(segue) La politica interna al Senato
(5 dicembre 1924)
[Inizio scritto]
Del resto, che cosa si propongono
questi signori? Dicono: noi non scendiamo dall'Aventino. La Camera
continuerà a funzionare lo stesso. All'insurrezione non ci
pensano: del resto sarebbe soffocata.
Non bisogna giudicare un Governo
da un frammento o da un lato della sua politica, ma da tutto
l'insieme, non solo da quello che si è ottenuto, ma da tutto
quello che si può ottenere, dalle tendenze che animano questo
Governo. E allora il giudizio non può essere che equanime e
obiettivo.
Onorevoli Senatori, si è
parlato in quest'aula dei «Soloni». Ebbene il Solone
vero, l'antico, fu un grandissimo legislatore, come certamente molti
di voi mi insegnano. Quelli di voi approfonditi nelle storiche
discipline mi insegnano che Solone abolì le leggi di Dracone,
che erano barbariche, divise i cittadini in quattro classi ed impose
l'obbligo del lavoro come dovere della città. Poi creò
il Senato di 400 membri. Ma poi fece una legge con la quale, on.

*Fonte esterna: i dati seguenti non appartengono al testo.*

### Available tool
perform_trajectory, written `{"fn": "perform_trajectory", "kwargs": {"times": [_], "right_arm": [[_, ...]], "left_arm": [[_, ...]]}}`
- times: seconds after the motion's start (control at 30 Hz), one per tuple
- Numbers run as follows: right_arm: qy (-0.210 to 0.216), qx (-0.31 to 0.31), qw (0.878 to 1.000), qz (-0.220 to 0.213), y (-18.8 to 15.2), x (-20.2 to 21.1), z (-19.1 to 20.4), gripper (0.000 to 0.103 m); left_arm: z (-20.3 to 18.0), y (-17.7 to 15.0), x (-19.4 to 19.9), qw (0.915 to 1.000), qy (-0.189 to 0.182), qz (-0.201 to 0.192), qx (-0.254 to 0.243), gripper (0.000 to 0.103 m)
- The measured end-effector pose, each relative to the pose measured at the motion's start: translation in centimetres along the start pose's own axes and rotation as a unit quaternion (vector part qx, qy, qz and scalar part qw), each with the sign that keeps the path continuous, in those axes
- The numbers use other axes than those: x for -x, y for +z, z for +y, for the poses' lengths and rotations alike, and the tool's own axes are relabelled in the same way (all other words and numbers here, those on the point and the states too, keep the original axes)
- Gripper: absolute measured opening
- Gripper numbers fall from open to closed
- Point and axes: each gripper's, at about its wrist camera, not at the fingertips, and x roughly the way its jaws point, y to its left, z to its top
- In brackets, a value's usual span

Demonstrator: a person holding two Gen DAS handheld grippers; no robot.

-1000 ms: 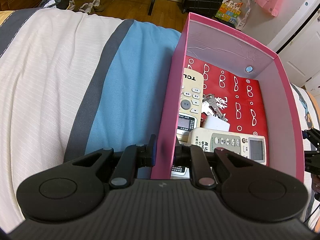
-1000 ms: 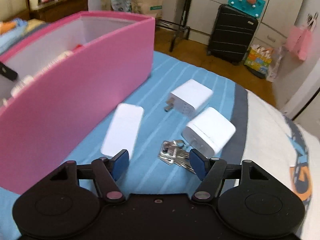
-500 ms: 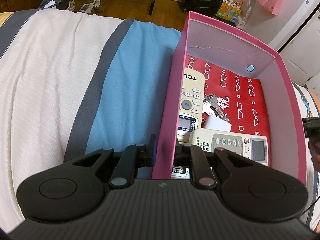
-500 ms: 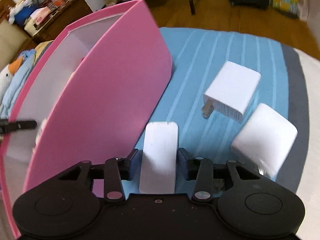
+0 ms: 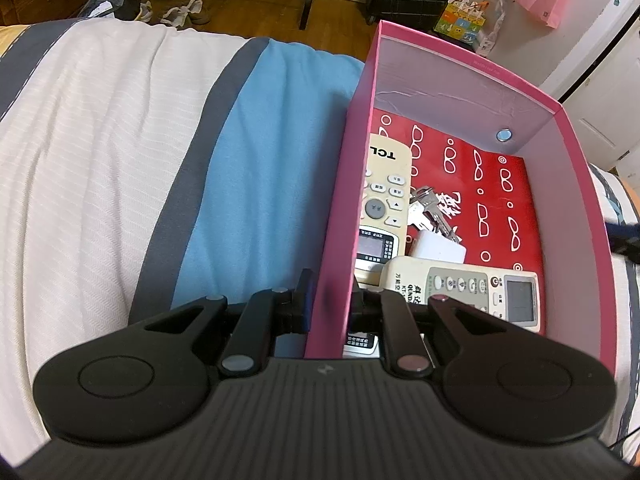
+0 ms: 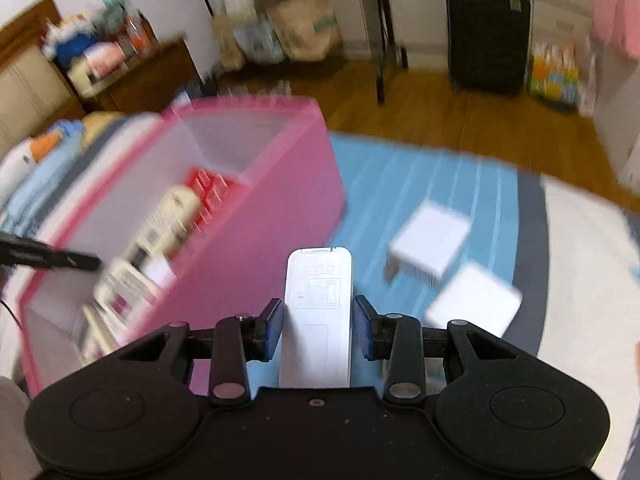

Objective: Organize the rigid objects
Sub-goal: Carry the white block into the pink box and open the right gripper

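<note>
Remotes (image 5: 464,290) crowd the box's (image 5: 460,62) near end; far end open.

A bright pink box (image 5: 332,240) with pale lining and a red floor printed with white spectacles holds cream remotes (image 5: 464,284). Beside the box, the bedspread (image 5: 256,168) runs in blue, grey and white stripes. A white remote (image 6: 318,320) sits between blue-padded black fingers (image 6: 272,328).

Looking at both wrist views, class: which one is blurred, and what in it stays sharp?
Right wrist view: motion-smeared pink box and white chargers; only the flat white remote and right gripper are crisp. Left wrist view: sharp throughout, with fisheye bending.
</note>
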Motion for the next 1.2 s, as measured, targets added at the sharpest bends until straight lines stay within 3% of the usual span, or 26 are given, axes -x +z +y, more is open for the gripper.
{"fn": "perform_trajectory", "kwargs": {"times": [0.1, 0.2, 0.33, 0.53, 0.73, 1.17, 1.2], "right_arm": [[0.034, 0.023, 0.999, -0.036, 1.9, 2.3, 2.1, 0.043], [0.062, 0.073, 0.995, -0.040, 3.7, 3.0, 5.5, 0.043], [0.075, 0.164, 0.984, 0.012, 5.5, 0.7, 9.9, 0.043], [0.034, 0.280, 0.952, 0.116, 6.5, -4.2, 13.1, 0.043], [0.039, 0.297, 0.945, 0.132, 7.2, -6.2, 13.5, 0.043], [0.034, 0.322, 0.933, 0.159, 5.6, -10.3, 14.4, 0.043], [0.021, 0.328, 0.931, 0.159, 5.5, -10.6, 14.3, 0.034]], "left_arm": [[-0.1, 0.0, 0.0, 1.0000, 0.002, -0.001, -0.001, 0.014], [-0.3, -0.1, 0.1, 0.9999, 0.005, -0.003, -0.010, 0.013], [-0.9, -0.3, 0.1, 0.9989, 0.015, -0.005, -0.045, 0.013], [-1.0, -0.4, 0.0, 0.9979, 0.011, 0.004, -0.063, 0.012], [-1.8, -0.9, 0.2, 0.9950, 0.010, -0.002, -0.099, 0.013], [-1.3, -0.9, 0.0, 0.9960, 0.002, 0.002, -0.089, 0.013], [-1.3, -0.9, -0.1, 0.9961, 0.001, 0.003, -0.088, 0.013]]}}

Bensa, si colpiva di ignominia il cittadino che nelle ore storiche
non prendeva partito. Allora, onorevoli Senatori, lasciamo stare i
Soloni moderni e rimettiamoci a questo saggio antico. Io vi dico:
potete scegliere. Fiducia condizionata, no! No, nemmeno nei tempi
grigi della mia giovinezza, quando lavoravo colle braccia, ho mai
chiesto elemosine. Non chiedo la sopportazione politica. O si ha
fiducia o non si ha. O si crede, o non si crede. Ma la fiducia, o
signori, deve essere viatico di conforto, non un calice di amarezza.
Alla fiducia condizionata, incerta, preferisco la netta sfiducia.
Voi vedete che vi ho parlato
leale. L'ora è grande, on. Senatori, e voi la sentite. E io
sono sicuro che voi sarete indubbiamente pari alla grandezza di
quest'ora, perché vi è nel vostro illuminato spirito un
pensiero che tutti gli altri raccoglie e sovrasta e signoreggia: il
pensiero del Re e della Patria, del presente e dell'avvenire.